I had an interesting conversation with a friend the other day because she mentioned that it seems like I had gotten myself into a line of work where I would be saying a lot of good-byes. Good-byes to family and friends in Chicago because since there are no AF bases there, as long as I’m in the AF, I’ll never live there. Good-byes to the friends I went through a debatably rough 5 weeks within COT. Good-byes to my fellow green JAGS as we all graduate from JASOC and move on to our new bases. And in 2 years (or so) I’ll be saying good-bye to all those I meet at Grand Forks. At this point the pattern is obvious. A life in the military means a constant stream of new friends, co-workers, acquaintances, and mentors coming in and out of your life. So why on earth would a person put themselves through that? Well, after much thought, I guess my answer is that if the price of having these people in my life is that I have to say good-bye to them from time to time, that’s a price I’m willing to pay. There’s a chance I may never see some of the friends I made in JASOC again. There’s also a good chance their our paths will cross again. As we’re often told, it’s a small Air Force. But either way, I feel lucky to have had them as a part of my life for even the limited time that I did.
So with that mushy stuff out of the way, let me get down to the nuts and bolts of graduation. On Thursday night we had our JASOC dining out. Now I’ve put lots of pictures up about dining outs and I think I’ve done a good job of explaining what they are like. But something I’m not sure if I’ve mentioned (TJAG can attest to my inability to accurately remember what I’ve said on this blog) is that every dining out has a Madam and Mr. Vice who act as part entertainment, part officiants of the mess (another name for the dining out). Think award show host. I was asked to be Madam Vice for our dining out and I reluctantly (and I really mean that, I did not see this being a good idea) agreed. Mr. Vice was Michael O’Brien who has made appearances in previous posts and who is a fellow JMLS alumn. We stumbled our way through the evening with arguably witty banter and some skipped or premature lines. But we were far from the highlight of the dining out. The spotlight definitely belonged to the real enterntainment – the skit and the Thunder JAGs. Now it’s impossible to describe either of these phenomenon so I won’t even try. But here’s a picture of the Thunder JAGs just to give you idea. This if from the D.C. Dining Out.
Now it might not look like much from this picture but trust me, plastic briefcases and some fancy marching make an awe inspiring sight.
The next bit of entertainment was the skit which made me almost pee my pants infront of a crowd of about 200. The skit ended with a song written and sung by my very musically gifted classmates.

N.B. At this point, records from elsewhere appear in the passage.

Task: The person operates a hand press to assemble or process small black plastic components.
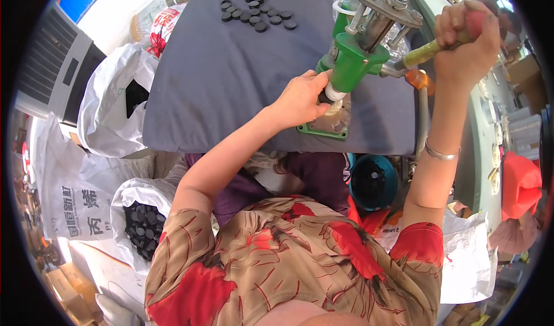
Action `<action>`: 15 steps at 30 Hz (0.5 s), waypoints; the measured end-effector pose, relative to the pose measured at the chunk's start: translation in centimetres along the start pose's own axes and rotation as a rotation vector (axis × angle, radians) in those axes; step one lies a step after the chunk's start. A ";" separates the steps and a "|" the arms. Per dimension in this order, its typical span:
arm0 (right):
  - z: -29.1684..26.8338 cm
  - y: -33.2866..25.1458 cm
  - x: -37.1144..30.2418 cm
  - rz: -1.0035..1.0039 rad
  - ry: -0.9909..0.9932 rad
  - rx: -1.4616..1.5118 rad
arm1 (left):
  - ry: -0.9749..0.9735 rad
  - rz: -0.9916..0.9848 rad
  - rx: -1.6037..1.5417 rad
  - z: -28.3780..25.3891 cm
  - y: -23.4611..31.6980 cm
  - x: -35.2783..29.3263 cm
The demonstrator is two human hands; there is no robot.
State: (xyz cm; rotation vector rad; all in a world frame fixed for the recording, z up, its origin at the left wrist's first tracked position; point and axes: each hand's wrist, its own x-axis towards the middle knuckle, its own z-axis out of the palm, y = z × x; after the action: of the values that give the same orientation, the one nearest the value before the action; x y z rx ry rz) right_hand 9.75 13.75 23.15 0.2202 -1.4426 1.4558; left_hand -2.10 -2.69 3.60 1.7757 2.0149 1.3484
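Note:
A green hand press (355, 60) with a spring and metal rods on top stands at the right side of the grey-covered table. My left hand (300, 100) is at its lower end, thumb and fingers closed on a small black round piece (325, 97) just under the white tip (333, 92). Most of that piece is hidden by my fingers. Raised at the right, my right hand (466, 46) is wrapped round the press lever (422, 54), which has a yellow-green sleeve and a red end. The press's green base plate (323, 132) lies below my left hand.
Several black round pieces (254, 19) lie scattered at the table's far side. A white sack (141, 187) full of black pieces stands at left, near another open white sack (95, 104). Under the table's right edge sits a teal bucket (394, 179). The grey tablecloth (213, 89) hangs over the front edge.

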 end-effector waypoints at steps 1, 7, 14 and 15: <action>0.3 0.0 0.0 -0.013 0.018 -0.031 | -0.014 -0.028 0.050 0.4 0.1 0.1; -0.2 -0.4 -0.7 -0.096 -0.027 -0.117 | 0.155 -0.115 -0.170 2.1 -0.4 -0.7; -0.7 -1.7 -7.4 -0.321 -0.271 -0.044 | 0.117 -0.210 -0.264 1.9 -1.1 -0.8; -0.8 -2.1 -8.4 -0.322 -0.268 -0.053 | 0.124 -0.176 -0.239 2.0 -1.1 -0.6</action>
State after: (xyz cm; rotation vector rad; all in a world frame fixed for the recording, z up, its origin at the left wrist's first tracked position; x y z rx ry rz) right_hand 15.57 9.58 18.13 0.6050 -1.5729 1.1553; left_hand -1.51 -2.02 1.40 1.4120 1.9199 1.5983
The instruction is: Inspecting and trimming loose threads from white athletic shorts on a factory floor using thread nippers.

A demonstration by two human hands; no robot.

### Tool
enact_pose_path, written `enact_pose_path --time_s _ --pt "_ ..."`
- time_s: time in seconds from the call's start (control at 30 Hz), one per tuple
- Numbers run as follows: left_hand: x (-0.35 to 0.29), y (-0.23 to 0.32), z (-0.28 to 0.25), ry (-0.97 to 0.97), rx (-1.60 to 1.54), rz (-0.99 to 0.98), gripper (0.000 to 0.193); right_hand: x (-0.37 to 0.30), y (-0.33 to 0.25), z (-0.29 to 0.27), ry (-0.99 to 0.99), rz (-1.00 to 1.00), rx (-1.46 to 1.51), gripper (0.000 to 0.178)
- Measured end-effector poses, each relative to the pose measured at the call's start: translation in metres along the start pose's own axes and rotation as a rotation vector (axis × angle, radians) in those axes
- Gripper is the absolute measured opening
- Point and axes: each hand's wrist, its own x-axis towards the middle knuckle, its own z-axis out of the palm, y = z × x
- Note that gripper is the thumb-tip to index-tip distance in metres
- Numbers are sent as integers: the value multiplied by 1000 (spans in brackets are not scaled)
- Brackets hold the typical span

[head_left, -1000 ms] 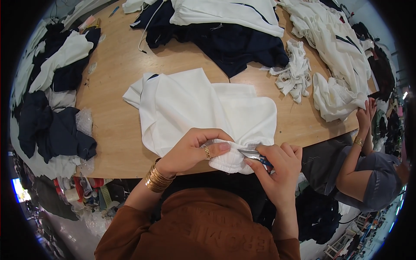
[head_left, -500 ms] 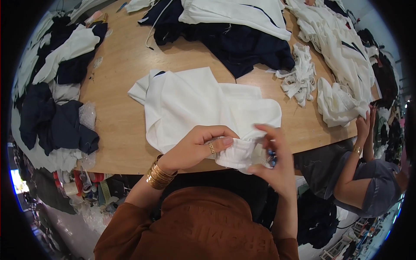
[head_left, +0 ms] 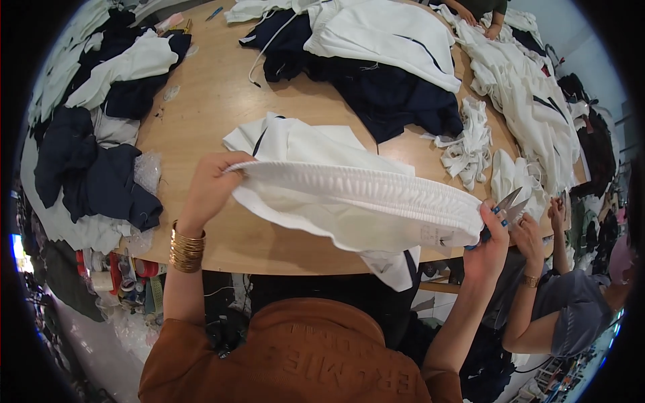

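A white garment (head_left: 349, 195) with a gathered elastic waistband is stretched wide between my two hands above the table. My left hand (head_left: 213, 181) grips one end of the waistband in closed fingers. At the other end my right hand (head_left: 489, 250) is closed on the waistband. It also holds small blue-handled scissors (head_left: 508, 201), whose blades stick out past the fingers, pointing up and right. The rest of the garment hangs and lies on the table behind and below the band, showing a navy stripe near its lower end.
White and navy garments (head_left: 383, 47) are piled at the far side of the wooden table (head_left: 201, 121). Tangled white strips (head_left: 468, 144) lie at right, beside a long white heap (head_left: 524, 101). Dark and white clothes (head_left: 114, 168) cover the left edge. A co-worker (head_left: 571, 302) works close on my right.
My hands have moved far apart, pulling the bunched waistband out into a long stretched band. The scissors' blades now show beyond my right hand.
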Motion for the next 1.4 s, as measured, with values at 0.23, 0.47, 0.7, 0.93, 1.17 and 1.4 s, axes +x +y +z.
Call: enact_pose_path --time_s 0.23,0.47,0.7,0.93,1.17,1.4 --pt "0 9 -24 42 -93 13 17 -1 -9 1 -33 9 -16 7" --pt "4 18 -22 12 -127 5 16 -9 -19 -7 -136 21 -115 9" --pt "9 23 30 -120 0 151 23 3 2 22 -337 -336 -865 26" --pt "13 66 69 -366 95 248 23 2 27 72 -967 -117 -769 27" --pt "25 35 32 -244 -4 174 32 5 -30 25 -163 -4 2 21" --pt "31 36 -36 -63 -13 140 19 8 -41 -17 -98 -27 34 14"
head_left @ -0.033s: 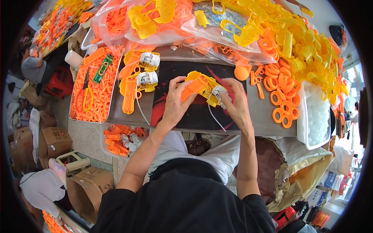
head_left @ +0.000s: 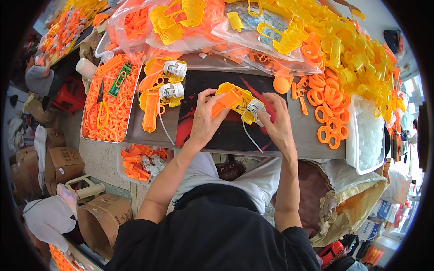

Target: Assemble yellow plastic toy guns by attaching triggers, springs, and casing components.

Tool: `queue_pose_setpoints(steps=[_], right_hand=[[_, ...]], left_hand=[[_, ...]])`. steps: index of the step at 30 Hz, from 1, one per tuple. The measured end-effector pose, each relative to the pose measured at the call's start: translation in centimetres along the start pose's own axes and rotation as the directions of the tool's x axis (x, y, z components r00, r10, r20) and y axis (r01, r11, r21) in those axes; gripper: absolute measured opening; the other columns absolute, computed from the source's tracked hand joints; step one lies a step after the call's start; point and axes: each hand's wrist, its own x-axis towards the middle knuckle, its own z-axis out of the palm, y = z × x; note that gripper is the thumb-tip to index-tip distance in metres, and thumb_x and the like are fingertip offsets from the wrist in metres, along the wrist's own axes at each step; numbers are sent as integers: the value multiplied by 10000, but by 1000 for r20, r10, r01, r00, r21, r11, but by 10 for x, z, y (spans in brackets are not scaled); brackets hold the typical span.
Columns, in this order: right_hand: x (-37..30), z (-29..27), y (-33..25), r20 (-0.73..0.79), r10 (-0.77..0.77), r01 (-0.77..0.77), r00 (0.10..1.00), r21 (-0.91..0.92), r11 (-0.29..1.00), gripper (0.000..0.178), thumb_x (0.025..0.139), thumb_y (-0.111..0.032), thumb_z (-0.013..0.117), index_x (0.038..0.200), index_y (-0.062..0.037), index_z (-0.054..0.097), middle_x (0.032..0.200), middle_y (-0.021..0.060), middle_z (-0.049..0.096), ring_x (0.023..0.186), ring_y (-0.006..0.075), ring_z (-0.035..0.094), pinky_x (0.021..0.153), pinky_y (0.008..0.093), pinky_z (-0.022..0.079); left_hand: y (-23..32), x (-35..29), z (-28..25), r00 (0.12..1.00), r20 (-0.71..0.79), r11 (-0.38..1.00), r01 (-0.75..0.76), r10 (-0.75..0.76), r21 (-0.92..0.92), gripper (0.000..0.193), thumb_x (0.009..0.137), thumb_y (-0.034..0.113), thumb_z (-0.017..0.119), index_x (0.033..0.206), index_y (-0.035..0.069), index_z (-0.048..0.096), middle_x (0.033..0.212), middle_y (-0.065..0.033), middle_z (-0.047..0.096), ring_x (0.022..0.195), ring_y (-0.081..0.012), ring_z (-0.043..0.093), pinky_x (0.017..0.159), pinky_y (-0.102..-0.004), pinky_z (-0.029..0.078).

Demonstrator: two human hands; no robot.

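Note:
My left hand (head_left: 205, 119) is closed on the left end of a toy-gun-like half shell, gripping its orange handle-shaped part (head_left: 228, 100). The yellow shell (head_left: 236, 89) lies open side up, with thin dark wires inside. A white mechanism (head_left: 256, 107) sits at its right end, and a thin white tube (head_left: 251, 137) hangs toward me. My right hand (head_left: 280, 125) is beside this mechanism, thumb close against it and fingers spread. Two similar assemblies, an upper one (head_left: 173, 69) and a lower one (head_left: 151, 106), lie to the left.
A dark mat (head_left: 203, 137) lies under my work. At left, a tray (head_left: 118, 141) of orange rings holds yellow-handled cutters (head_left: 101, 115) and a green tool (head_left: 120, 80). Orange rings (head_left: 333, 124) and a white bin (head_left: 360, 169) stand right. Yellow parts (head_left: 316, 18) are heaped behind.
My right fingers have shifted slightly to the right, away from the white mechanism. My left hand and the half shell stay in nearly the same place.

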Motion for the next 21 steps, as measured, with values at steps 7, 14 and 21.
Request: queue_pose_setpoints(steps=[7, 14, 21], right_hand=[[-21, -8, -4, -53, 163, -162, 985, 21, 987, 405, 856, -66, 775, 1244, -1, 678, 1175, 124, 671, 1070, 230, 668, 954, 337, 516], [-13, -6, -14, -110, 192, -179, 975, 122, 976, 343, 851, -52, 777, 1183, 6, 711, 1174, 119, 678, 1035, 215, 671, 933, 328, 525], [-13, 6, -17, -152, 103, -90, 983, 94, 992, 415, 832, -34, 783, 1223, -10, 644, 1293, 156, 605, 1158, 271, 609, 1021, 361, 476]], left_hand=[[15, -7, 2, 1000, -4, 993, 22, -22, 115, 495, 860, 80, 773, 1304, -7, 572, 1295, -181, 487, 1015, -317, 599, 901, -416, 524], [48, 27, -13, 979, 49, 935, -206, 200, 290, 553, 824, 163, 794, 1324, 31, 598, 1397, -132, 508, 1203, -319, 537, 1032, -456, 409], [52, 72, 9, 809, 437, 892, -451, 393, 33, 482, 791, 72, 755, 1259, 90, 643, 1171, -88, 681, 1124, -282, 629, 995, -407, 475]])
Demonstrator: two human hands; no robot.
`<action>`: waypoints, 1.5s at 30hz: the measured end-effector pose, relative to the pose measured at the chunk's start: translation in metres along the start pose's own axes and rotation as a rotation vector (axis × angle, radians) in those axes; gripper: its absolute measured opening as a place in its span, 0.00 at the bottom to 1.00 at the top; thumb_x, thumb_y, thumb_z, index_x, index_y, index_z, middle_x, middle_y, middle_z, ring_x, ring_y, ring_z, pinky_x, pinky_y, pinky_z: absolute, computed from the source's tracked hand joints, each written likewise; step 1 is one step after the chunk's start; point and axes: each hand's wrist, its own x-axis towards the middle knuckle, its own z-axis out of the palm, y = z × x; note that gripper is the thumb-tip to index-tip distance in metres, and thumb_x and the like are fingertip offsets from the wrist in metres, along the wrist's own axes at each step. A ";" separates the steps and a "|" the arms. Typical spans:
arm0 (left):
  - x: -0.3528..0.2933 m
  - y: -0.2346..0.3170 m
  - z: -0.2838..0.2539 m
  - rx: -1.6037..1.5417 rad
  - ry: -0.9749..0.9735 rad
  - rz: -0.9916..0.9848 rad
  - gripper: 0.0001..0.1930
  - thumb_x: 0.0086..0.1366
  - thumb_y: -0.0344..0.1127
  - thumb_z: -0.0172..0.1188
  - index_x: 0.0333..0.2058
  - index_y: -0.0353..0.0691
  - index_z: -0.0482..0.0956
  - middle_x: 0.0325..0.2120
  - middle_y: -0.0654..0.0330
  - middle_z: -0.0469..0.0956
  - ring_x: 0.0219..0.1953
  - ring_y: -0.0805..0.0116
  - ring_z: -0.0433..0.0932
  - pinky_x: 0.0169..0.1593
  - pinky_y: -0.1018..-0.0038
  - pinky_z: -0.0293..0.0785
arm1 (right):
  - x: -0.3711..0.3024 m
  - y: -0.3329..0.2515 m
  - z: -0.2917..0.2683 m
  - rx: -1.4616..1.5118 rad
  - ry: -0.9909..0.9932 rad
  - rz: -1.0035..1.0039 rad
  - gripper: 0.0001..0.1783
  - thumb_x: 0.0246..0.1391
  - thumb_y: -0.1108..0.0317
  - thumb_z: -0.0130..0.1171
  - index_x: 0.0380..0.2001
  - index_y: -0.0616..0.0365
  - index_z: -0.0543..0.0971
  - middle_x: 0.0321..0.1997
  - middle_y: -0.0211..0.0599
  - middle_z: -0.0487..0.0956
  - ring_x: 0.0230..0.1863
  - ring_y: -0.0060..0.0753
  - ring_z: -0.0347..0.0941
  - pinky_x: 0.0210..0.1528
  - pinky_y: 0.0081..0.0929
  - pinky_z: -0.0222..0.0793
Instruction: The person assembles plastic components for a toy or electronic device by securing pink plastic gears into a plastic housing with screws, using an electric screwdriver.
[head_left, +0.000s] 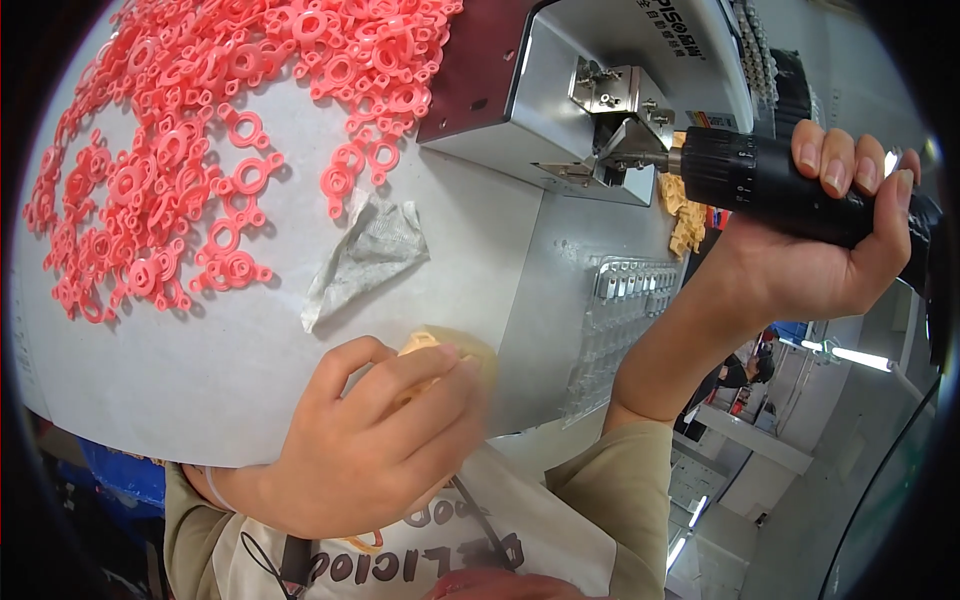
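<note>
My right hand [830, 220] is wrapped round a black electric screwdriver [750, 172], held nearly level. The screwdriver's bit reaches the metal outlet bracket of a silver screw feeder [560, 110]; whether a screw is on the tip is too small to tell. Low over the near part of the table, my left hand [390, 430] is closed on a pale yellow plastic piece [470, 355]. Motion blurs that piece, and my fingers cover much of it. Just beyond my left hand, a crumpled grey-white cloth [370, 255] lies on the table.
Many pink ring-shaped plastic parts [160, 180] are heaped across the far left of the white table [180, 390]. A transparent plastic tray [620, 310] with small metal pieces sits by my right forearm. Yellow pieces [687, 215] lie beside the feeder. Another person [748, 372] is in the background.
</note>
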 end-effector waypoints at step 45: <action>0.004 0.002 -0.011 -0.107 -0.049 -0.030 0.12 0.50 0.28 0.65 0.36 0.44 0.79 0.39 0.66 0.76 0.50 0.64 0.73 0.49 0.66 0.68 | -0.011 0.004 0.027 -0.023 0.143 -0.038 0.28 0.50 0.73 0.51 0.56 0.53 0.60 0.22 0.30 0.66 0.19 0.22 0.63 0.27 0.27 0.65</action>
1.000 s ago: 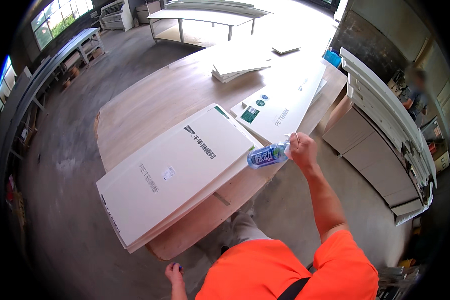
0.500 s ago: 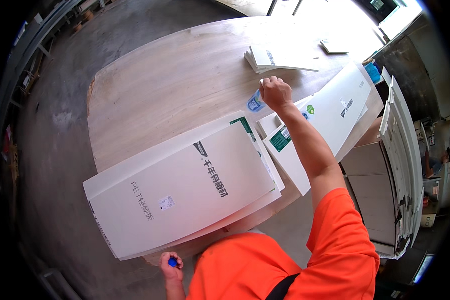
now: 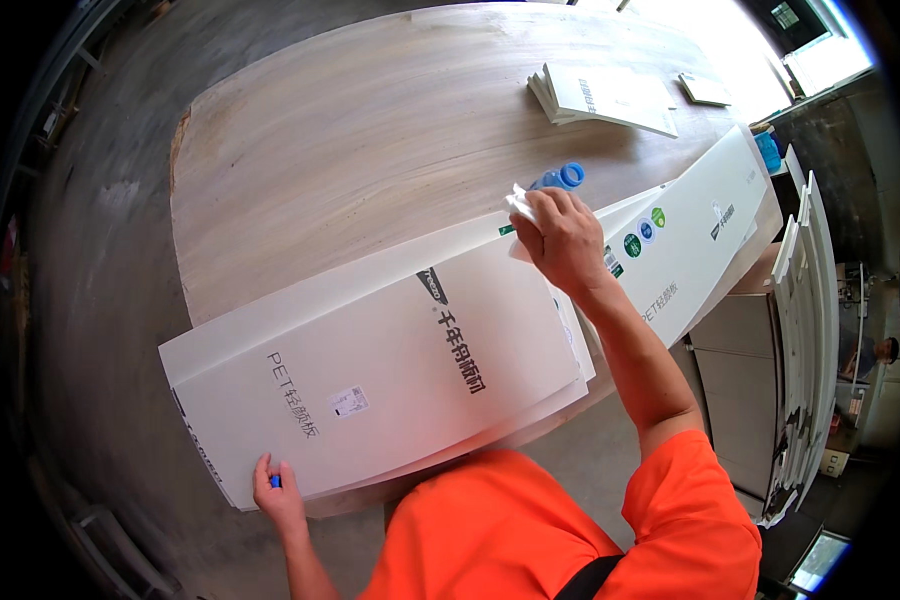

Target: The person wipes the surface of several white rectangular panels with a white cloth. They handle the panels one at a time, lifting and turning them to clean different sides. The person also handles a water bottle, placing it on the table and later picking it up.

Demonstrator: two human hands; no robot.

Now this I don’t even have to try to explain because luckily it was recorded and can forever be relived simply by visiting youtube.
Some of it might not be easy understand because of the sound or because they’re inside jokes but again you’ll have to trust me when I say it was very clever.
Dining out was followed by the obligatory game of crud. My parents were lucky enough to see me in action for the first time. It probably scarred them. For good crud playing pictures, check out Johnny Utah’s blog.
Some how we managed to get home at a reasonable hour and drag ourselves to our pre-graduation breakfast the next morning. Shortly thereafter we graduated. A simple shake, take, and salute and it was over. Here I go…
Phew, I didn’t mess it up. Then it was time for some final pictures in the courtroom at the JAG School:
And then it became time to say good-bye. This pictures says it all:
Well, I’m not actually positive what this picture says. I see some confusion from Amber and Joni and I look sad but in a creepy way. But we were sad but as I said before, it’s ok because this is not good-bye for good. This is good-bye until we next call to get help with something we’re working on (Amber and I already had that conversation today) or good-bye until our paths cross again and we can sit down for a beer and catch up (Joni and I will be doing that tonight) or even good-bye until I have something silly I need to text to you (Kurt gets more than his share of those). So it’s not good-bye for good. Far from it.